**Exercise description:** Copy out every line of the material below, character for character, apart from the pictures.

========================

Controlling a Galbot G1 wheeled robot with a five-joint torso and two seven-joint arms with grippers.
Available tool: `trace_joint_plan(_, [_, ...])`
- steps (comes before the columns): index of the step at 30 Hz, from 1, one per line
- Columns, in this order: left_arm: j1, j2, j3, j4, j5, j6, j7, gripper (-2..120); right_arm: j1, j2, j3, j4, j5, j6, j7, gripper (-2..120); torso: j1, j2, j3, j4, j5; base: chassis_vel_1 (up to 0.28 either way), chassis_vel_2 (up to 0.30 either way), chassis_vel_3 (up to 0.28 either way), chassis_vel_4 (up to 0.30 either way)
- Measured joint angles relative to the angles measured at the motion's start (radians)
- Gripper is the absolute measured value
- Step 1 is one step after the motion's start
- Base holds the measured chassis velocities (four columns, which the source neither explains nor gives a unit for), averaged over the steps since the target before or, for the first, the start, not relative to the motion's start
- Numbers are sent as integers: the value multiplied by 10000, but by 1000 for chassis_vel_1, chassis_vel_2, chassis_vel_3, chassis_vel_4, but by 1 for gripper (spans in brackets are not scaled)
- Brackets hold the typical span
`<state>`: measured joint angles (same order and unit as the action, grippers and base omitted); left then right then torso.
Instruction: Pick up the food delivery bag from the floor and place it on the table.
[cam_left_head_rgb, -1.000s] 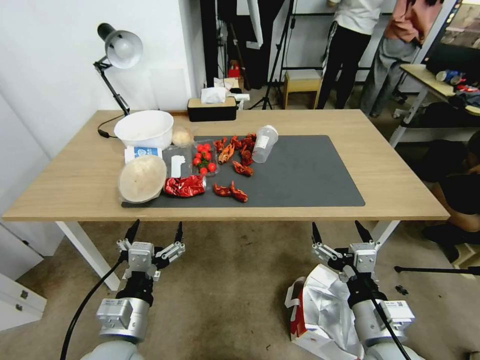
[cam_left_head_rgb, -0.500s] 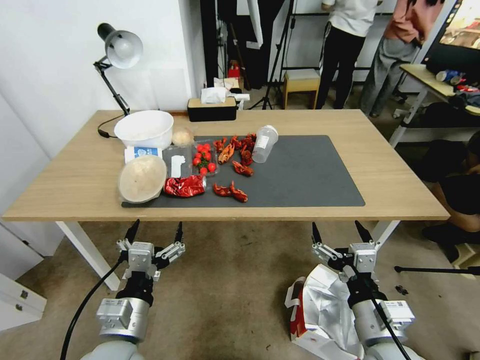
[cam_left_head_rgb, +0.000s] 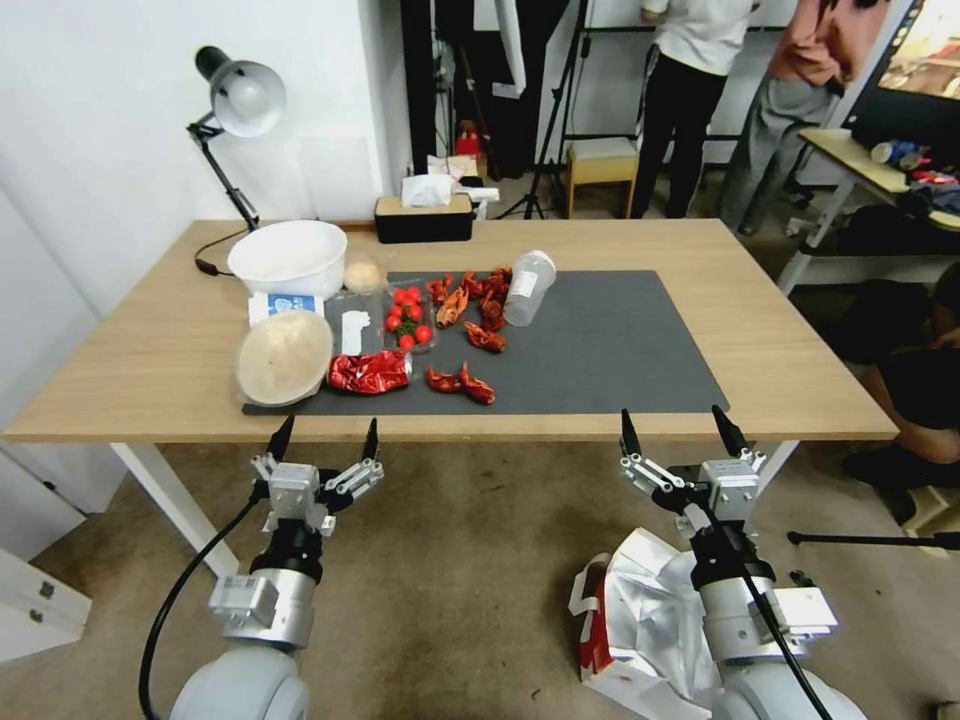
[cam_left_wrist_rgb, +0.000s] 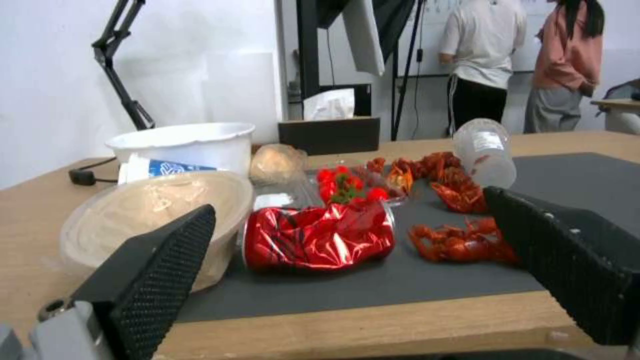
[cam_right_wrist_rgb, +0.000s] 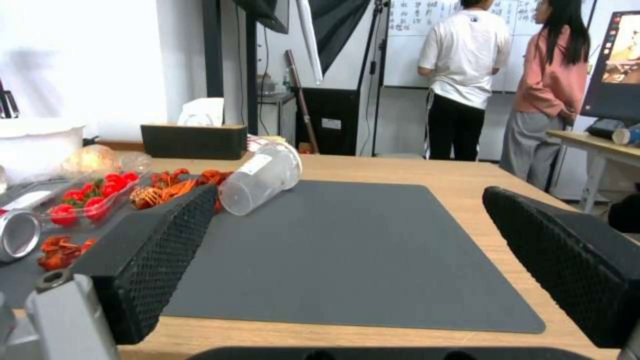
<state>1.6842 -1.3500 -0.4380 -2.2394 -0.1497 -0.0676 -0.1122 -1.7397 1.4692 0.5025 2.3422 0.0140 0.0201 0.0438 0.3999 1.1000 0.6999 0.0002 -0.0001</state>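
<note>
The food delivery bag (cam_left_head_rgb: 640, 620), white paper with a red side panel, lies crumpled on the floor at the lower right of the head view, partly behind my right arm. The table (cam_left_head_rgb: 150, 370) of light wood stands ahead with a dark grey mat (cam_left_head_rgb: 600, 350) on it. My right gripper (cam_left_head_rgb: 675, 432) is open and empty, held above the bag with its fingertips at the table's front edge. My left gripper (cam_left_head_rgb: 324, 438) is open and empty too, at the front edge before the red foil packet (cam_left_head_rgb: 369, 371). Both wrist views look across the tabletop (cam_right_wrist_rgb: 467, 190) between open fingers.
The table's left half holds a white bowl (cam_left_head_rgb: 288, 257), a covered bowl (cam_left_head_rgb: 284, 356), cherry tomatoes (cam_left_head_rgb: 408, 318), crayfish (cam_left_head_rgb: 462, 383), a tipped plastic cup (cam_left_head_rgb: 528, 287), a tissue box (cam_left_head_rgb: 424, 215) and a desk lamp (cam_left_head_rgb: 238, 100). A tripod leg (cam_left_head_rgb: 870, 540) lies on the floor at right.
Both arms have risen, so the fingertips that hung below the table's front edge now reach it. The bag and the things on the table have not moved.
</note>
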Motion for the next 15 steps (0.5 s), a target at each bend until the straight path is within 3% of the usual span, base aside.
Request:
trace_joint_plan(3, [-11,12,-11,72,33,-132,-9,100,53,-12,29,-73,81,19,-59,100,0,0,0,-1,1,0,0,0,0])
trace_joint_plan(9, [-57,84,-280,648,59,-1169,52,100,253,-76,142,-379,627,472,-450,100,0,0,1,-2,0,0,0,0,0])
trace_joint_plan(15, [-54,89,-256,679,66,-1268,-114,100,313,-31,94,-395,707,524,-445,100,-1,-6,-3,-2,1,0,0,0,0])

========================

**Answer section:**
Controlling a Galbot G1 wheeled robot with a five-joint torso and two seven-joint arms with grippers.
Available tool: `trace_joint_plan(_, [_, ...])`
- steps (comes before the columns): index of the step at 30 Hz, from 1, one per line
- Columns, in this order: left_arm: j1, j2, j3, j4, j5, j6, j7, gripper (-2..120); right_arm: j1, j2, j3, j4, j5, j6, j7, gripper (-2..120); torso: j1, j2, j3, j4, j5; base: chassis_vel_1 (up to 0.28 either way), chassis_vel_2 (up to 0.30 either way), chassis_vel_3 (up to 0.28 either way), chassis_vel_4 (up to 0.30 either way)
- Measured joint angles relative to the angles measured at the motion's start (radians)
- Gripper is the absolute measured value
- Step 1 is one step after the motion's start
- Base holds the measured chassis velocities (four columns, which the source neither explains nor gives a unit for), averaged over the steps since the target before or, for the first, the start, not relative to the motion's start
- Numbers are sent as integers: the value multiplied by 10000, but by 1000 for chassis_vel_1, chassis_vel_2, chassis_vel_3, chassis_vel_4, but by 1 for gripper (spans in brackets are not scaled)
- Brackets hold the typical span
`<state>`: measured joint angles (same order and unit as the action, grippers and base omitted); left then right then torso.
Instruction: Pick up the food delivery bag from the floor and place it on the table.
[cam_left_head_rgb, -1.000s] 
[cam_left_head_rgb, -0.500s] 
[cam_left_head_rgb, +0.000s] 
[cam_left_wrist_rgb, +0.000s] 
[cam_right_wrist_rgb, +0.000s] 
<state>1.6842 -1.3500 -0.4380 -2.2394 -0.1497 -0.0676 -0.1122 -1.7397 1.4692 0.5025 2.3422 0.0140 0.0201 0.0438 0.3999 1.1000 0.6999 0.0002 -0.0001</state>
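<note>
The food delivery bag (cam_left_head_rgb: 640, 620), white paper with a red side panel, lies crumpled on the floor at the lower right of the head view, partly behind my right arm. The table (cam_left_head_rgb: 150, 370) of light wood stands ahead with a dark grey mat (cam_left_head_rgb: 600, 350) on it. My right gripper (cam_left_head_rgb: 675, 432) is open and empty, held above the bag with its fingertips at the table's front edge. My left gripper (cam_left_head_rgb: 324, 438) is open and empty too, at the front edge before the red foil packet (cam_left_head_rgb: 369, 371). Both wrist views look across the tabletop (cam_right_wrist_rgb: 467, 190) between open fingers.
The table's left half holds a white bowl (cam_left_head_rgb: 288, 257), a covered bowl (cam_left_head_rgb: 284, 356), cherry tomatoes (cam_left_head_rgb: 408, 318), crayfish (cam_left_head_rgb: 462, 383), a tipped plastic cup (cam_left_head_rgb: 528, 287), a tissue box (cam_left_head_rgb: 424, 215) and a desk lamp (cam_left_head_rgb: 238, 100). A tripod leg (cam_left_head_rgb: 870, 540) lies on the floor at right.
Both arms have risen, so the fingertips that hung below the table's front edge now reach it. The bag and the things on the table have not moved.
</note>
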Motion for the next 15 steps (0.5 s), a target at each bend until the straight path is within 3% of the usual span, base aside.
Request:
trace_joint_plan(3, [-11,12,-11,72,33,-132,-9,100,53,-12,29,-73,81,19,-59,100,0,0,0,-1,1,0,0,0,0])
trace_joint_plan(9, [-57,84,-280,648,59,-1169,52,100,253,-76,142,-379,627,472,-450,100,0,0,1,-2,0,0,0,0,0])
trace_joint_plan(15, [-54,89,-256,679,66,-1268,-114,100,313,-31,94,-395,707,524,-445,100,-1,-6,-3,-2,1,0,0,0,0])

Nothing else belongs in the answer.